REQUIRED ACTION:
Images are not part of the copy; transcribe all the data exactly.
GIVEN DATA Start Marker
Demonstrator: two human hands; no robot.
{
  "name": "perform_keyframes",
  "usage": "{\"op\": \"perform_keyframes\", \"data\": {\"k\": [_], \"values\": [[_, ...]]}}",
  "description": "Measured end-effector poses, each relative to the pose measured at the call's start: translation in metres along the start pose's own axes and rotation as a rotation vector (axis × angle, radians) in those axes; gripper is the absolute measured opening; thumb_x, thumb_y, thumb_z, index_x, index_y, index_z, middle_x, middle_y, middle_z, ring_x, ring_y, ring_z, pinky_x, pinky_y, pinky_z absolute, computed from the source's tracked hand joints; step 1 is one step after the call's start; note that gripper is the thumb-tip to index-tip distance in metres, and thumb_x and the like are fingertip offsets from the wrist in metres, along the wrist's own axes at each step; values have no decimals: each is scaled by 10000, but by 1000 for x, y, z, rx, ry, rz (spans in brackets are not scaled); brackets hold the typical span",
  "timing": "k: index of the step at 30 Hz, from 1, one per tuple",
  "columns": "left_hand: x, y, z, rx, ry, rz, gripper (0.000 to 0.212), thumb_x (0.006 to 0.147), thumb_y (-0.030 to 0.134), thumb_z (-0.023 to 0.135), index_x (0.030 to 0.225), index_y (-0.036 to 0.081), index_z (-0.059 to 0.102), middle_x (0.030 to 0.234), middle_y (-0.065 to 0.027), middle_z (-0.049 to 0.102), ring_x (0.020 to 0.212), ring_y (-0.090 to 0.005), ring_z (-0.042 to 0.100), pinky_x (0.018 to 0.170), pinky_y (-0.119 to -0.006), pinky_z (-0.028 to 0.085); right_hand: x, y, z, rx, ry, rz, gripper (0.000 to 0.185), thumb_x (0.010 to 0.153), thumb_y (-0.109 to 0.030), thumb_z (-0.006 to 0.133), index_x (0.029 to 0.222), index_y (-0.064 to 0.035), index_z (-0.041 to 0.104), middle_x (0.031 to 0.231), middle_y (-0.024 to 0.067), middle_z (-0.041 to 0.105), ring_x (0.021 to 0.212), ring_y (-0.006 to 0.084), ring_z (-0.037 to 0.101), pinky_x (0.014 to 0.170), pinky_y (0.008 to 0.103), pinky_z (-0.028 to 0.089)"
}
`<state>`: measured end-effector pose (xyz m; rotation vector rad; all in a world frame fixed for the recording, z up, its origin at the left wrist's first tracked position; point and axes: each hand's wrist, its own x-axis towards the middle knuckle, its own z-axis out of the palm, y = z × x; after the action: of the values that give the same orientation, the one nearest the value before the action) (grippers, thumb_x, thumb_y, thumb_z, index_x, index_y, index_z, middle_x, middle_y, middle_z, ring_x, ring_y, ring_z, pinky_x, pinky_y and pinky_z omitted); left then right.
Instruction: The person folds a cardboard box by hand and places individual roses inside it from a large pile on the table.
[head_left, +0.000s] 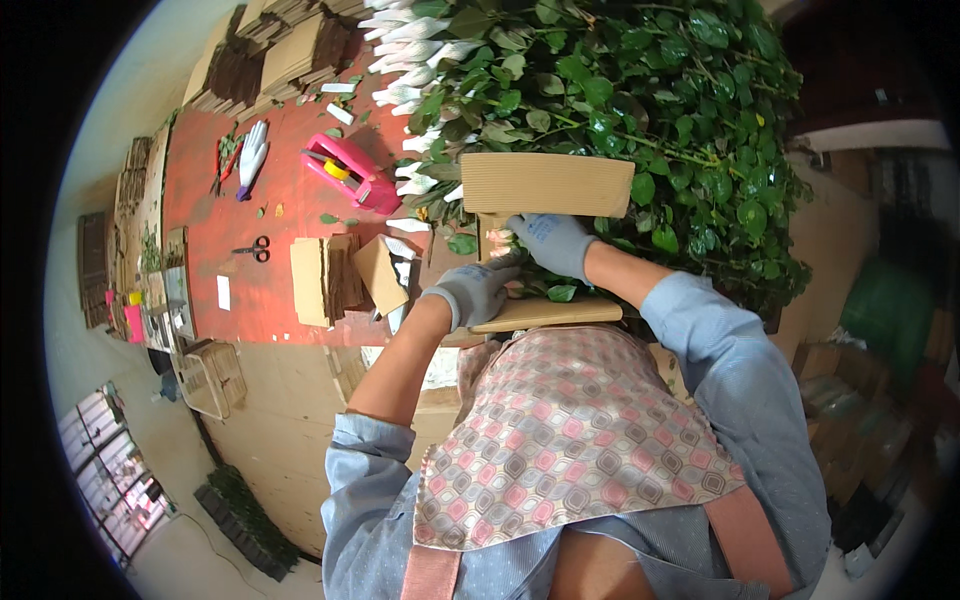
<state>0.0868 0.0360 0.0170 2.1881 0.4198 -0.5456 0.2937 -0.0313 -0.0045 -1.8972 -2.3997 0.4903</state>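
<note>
My left hand (476, 292), in a grey glove, reaches in from the lower left with its fingers at pale peach rose heads (500, 238). My right hand (553, 238), also gloved in grey, lies palm down just right of these blooms, over their leafy stems. Its curled fingers are mostly hidden, so its grip cannot be made out. Around the roses is a corrugated cardboard wrapper: its far flap (547, 184) stands up beyond my hands, and its near flap (555, 313) lies against my apron (585, 427).
Leafy rose stems (660, 112) with white-netted heads (405, 56) are heaped at the back right. On the red table (300, 210) are a pink tape dispenser (352, 176), a glove (253, 157), red-handled shears (223, 165), black scissors (256, 249) and cardboard sheets (311, 281).
</note>
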Motion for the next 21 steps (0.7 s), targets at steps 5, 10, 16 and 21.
{"op": "perform_keyframes", "data": {"k": [5,10,16,21], "values": [[-4,21,-13,18,-107,-133,495,932,209,494,1423,164,538,1554,-157,425,1263,-390,560,1061,-441,461,-39,-20,-50,259,137,89,270,846,-78,589,1115,-56,589,1071,161,621,937,362,648,801,468,518],[-8,9,-6,18,-42,-31,501,936,243,505,1432,168,524,1549,-162,428,1262,-393,560,1062,-448,462,-76,-26,-108,279,329,142,310,816,-99,667,1112,-62,584,1015,138,620,909,376,642,767,474,512],[-2,5,-8,102,-20,29,499,956,328,523,1412,127,553,1570,-161,403,1320,-357,531,1098,-424,437,-146,-28,-190,-31,659,187,365,744,-23,705,1089,-81,600,1014,119,678,880,331,673,751,441,542],[4,-20,2,69,39,153,521,929,224,525,1418,47,534,1536,-232,426,1379,-381,467,1137,-422,412,-280,-16,-296,-445,1158,704,145,931,-58,620,1074,-35,621,1026,181,667,955,316,671,834,388,537]]}}
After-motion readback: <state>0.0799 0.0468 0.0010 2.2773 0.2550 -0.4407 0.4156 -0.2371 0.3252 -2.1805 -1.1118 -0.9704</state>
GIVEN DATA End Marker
TASK RESPONSE:
Demonstrator: two human hands; no robot.
{
  "name": "perform_keyframes",
  "usage": "{\"op\": \"perform_keyframes\", \"data\": {\"k\": [_], \"values\": [[_, ...]]}}",
  "description": "Measured end-effector poses, each relative to the pose measured at the call's start: translation in metres along the start pose's own axes and rotation as a rotation vector (axis × angle, radians) in those axes; gripper is the absolute measured opening; thumb_x, thumb_y, thumb_z, index_x, index_y, index_z, middle_x, middle_y, middle_z, ring_x, ring_y, ring_z, pinky_x, pinky_y, pinky_z absolute, computed from the source's tracked hand joints; step 1 is one step after the call's start; note that gripper is the thumb-tip to index-tip distance in metres, and thumb_x and the like are fingertip offsets from the wrist in metres, along the wrist's own axes at each step; values have no decimals: each is scaled by 10000, but by 1000 for x, y, z, rx, ry, rz (spans in brackets are not scaled); brackets hold the typical span",
  "timing": "k: index of the step at 30 Hz, from 1, one per tuple",
  "columns": "left_hand: x, y, z, rx, ry, rz, gripper (0.000 to 0.212), thumb_x (0.006 to 0.147), thumb_y (-0.030 to 0.134), thumb_z (-0.023 to 0.135), index_x (0.030 to 0.225), index_y (-0.036 to 0.081), index_z (-0.059 to 0.102), middle_x (0.030 to 0.234), middle_y (-0.065 to 0.027), middle_z (-0.049 to 0.102), ring_x (0.020 to 0.212), ring_y (-0.090 to 0.005), ring_z (-0.042 to 0.100), pinky_x (0.018 to 0.170), pinky_y (-0.119 to -0.006), pinky_z (-0.028 to 0.085); right_hand: x, y, z, rx, ry, rz, gripper (0.000 to 0.185), thumb_x (0.010 to 0.153), thumb_y (-0.109 to 0.030), thumb_z (-0.006 to 0.133), index_x (0.029 to 0.222), index_y (-0.064 to 0.035), index_z (-0.041 to 0.104), middle_x (0.031 to 0.231), middle_y (-0.024 to 0.067), middle_z (-0.041 to 0.105), ring_x (0.021 to 0.212), ring_y (-0.006 to 0.084), ring_z (-0.037 to 0.101), pinky_x (0.014 to 0.170), pinky_y (0.008 to 0.103), pinky_z (-0.028 to 0.089)"
}
`<state>`: measured end-effector pose (xyz m; rotation vector rad; all in a world frame fixed for the recording, z up, its origin at the left wrist's first tracked position; point and axes: each hand's wrist, its own x-axis towards the middle knuckle, its own z-axis out of the palm, y = z × x; after the action: of the values that give the same orientation, the one nearest the value before the action) (grippers, thumb_x, thumb_y, thumb_z, index_x, index_y, index_z, middle_x, middle_y, middle_z, ring_x, ring_y, ring_z, pinky_x, pinky_y and pinky_z omitted); left then right.
Instruction: The person folds a cardboard box by hand and places individual roses inside it from a large pile on the table.
[head_left, +0.000s] 
<state>0.0868 0.0360 0.0170 2.1881 0.4198 -0.5456 0.2937 -0.0313 -0.0045 -1.8972 -2.3997 0.4903</state>
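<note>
My left hand (476, 292), in a grey glove, reaches in from the lower left with its fingers at pale peach rose heads (500, 238). My right hand (553, 238), also gloved in grey, lies palm down just right of these blooms, over their leafy stems. Its curled fingers are mostly hidden, so its grip cannot be made out. Around the roses is a corrugated cardboard wrapper: its far flap (547, 184) stands up beyond my hands, and its near flap (555, 313) lies against my apron (585, 427).
Leafy rose stems (660, 112) with white-netted heads (405, 56) are heaped at the back right. On the red table (300, 210) are a pink tape dispenser (352, 176), a glove (253, 157), red-handled shears (223, 165), black scissors (256, 249) and cardboard sheets (311, 281).
</note>
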Motion for the next 21 steps (0.7 s), targets at steps 5, 10, 16 and 21.
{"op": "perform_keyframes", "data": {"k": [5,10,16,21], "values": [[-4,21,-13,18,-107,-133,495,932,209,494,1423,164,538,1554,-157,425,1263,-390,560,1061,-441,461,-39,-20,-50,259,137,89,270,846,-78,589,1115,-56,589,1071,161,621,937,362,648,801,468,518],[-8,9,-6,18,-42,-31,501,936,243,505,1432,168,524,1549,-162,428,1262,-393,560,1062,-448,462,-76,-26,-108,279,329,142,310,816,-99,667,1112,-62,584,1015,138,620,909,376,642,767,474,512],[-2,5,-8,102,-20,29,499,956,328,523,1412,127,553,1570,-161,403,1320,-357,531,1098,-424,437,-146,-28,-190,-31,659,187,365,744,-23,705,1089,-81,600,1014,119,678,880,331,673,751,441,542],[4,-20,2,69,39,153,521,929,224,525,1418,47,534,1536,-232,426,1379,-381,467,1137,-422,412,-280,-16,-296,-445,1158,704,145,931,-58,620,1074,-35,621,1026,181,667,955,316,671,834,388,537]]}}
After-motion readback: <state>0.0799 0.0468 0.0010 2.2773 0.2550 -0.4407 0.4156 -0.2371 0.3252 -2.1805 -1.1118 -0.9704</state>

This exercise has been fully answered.